(EXERCISE BRIEF): Begin the copy at the line containing "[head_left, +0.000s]" and end it at the final line of the material below, reproducing each line exactly, without images.

(GIVEN DATA):
◇ ◇ ◇ ◇ ◇

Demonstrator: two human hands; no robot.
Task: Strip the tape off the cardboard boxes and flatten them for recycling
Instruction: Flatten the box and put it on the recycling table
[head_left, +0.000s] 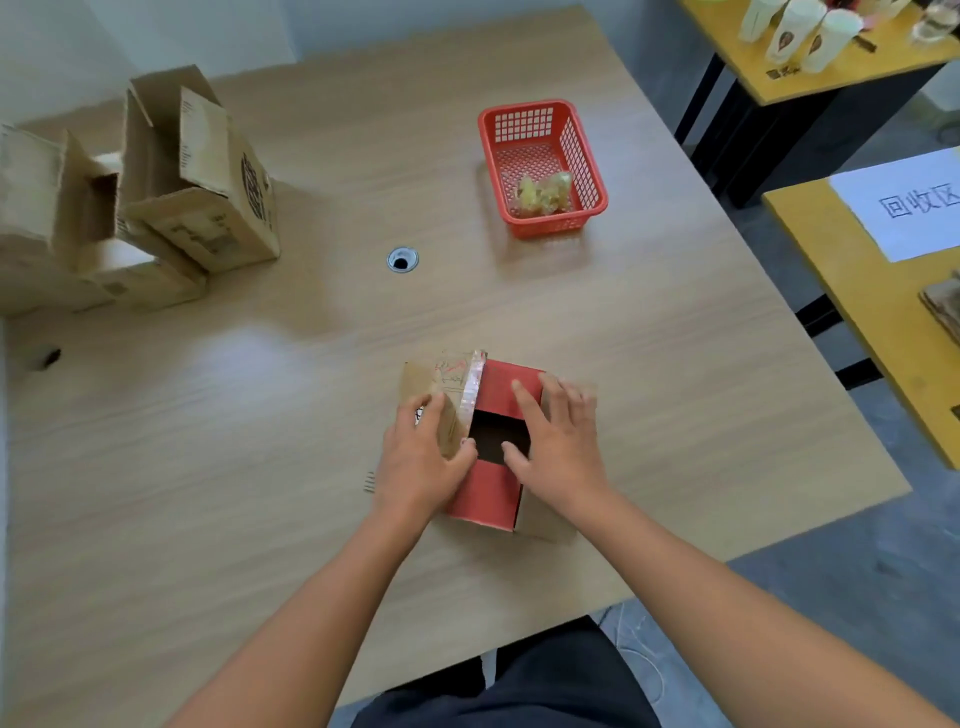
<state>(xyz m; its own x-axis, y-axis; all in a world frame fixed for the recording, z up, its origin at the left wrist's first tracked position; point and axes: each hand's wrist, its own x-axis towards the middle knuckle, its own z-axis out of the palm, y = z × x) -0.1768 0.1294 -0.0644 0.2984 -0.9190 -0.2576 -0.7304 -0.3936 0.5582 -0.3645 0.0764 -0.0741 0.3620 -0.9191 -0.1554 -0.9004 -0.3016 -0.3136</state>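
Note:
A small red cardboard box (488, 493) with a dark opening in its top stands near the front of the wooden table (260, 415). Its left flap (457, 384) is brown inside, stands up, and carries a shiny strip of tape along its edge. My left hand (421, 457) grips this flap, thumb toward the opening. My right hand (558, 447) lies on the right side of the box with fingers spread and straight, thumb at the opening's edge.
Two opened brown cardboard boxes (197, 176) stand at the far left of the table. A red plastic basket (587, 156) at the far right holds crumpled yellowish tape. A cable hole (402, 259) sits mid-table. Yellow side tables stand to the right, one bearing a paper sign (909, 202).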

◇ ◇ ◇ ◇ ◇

(COMPLETED TASK):
[head_left, +0.000s] 
<state>(xyz m; its own x-axis, y-axis; all in a world frame fixed for the recording, z up, its origin at the left wrist's first tracked position; point and axes: each hand's wrist, its own x-axis towards the middle knuckle, its own z-axis out of the palm, y = z × x) -0.1768 0.1294 -0.0644 0.2984 -0.9190 -0.2576 -0.7304 -0.3936 0.5582 -0.3645 0.0764 -0.0741 0.3620 -0.9191 -0.1554 -0.9004 -0.3016 -0.3136</state>
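Note:
A small red cardboard box (488, 493) with a dark opening in its top stands near the front of the wooden table (260, 415). Its left flap (457, 384) is brown inside, stands up, and carries a shiny strip of tape along its edge. My left hand (421, 457) grips this flap, thumb toward the opening. My right hand (558, 447) lies on the right side of the box with fingers spread and straight, thumb at the opening's edge.
Two opened brown cardboard boxes (197, 176) stand at the far left of the table. A red plastic basket (587, 156) at the far right holds crumpled yellowish tape. A cable hole (402, 259) sits mid-table. Yellow side tables stand to the right, one bearing a paper sign (909, 202).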

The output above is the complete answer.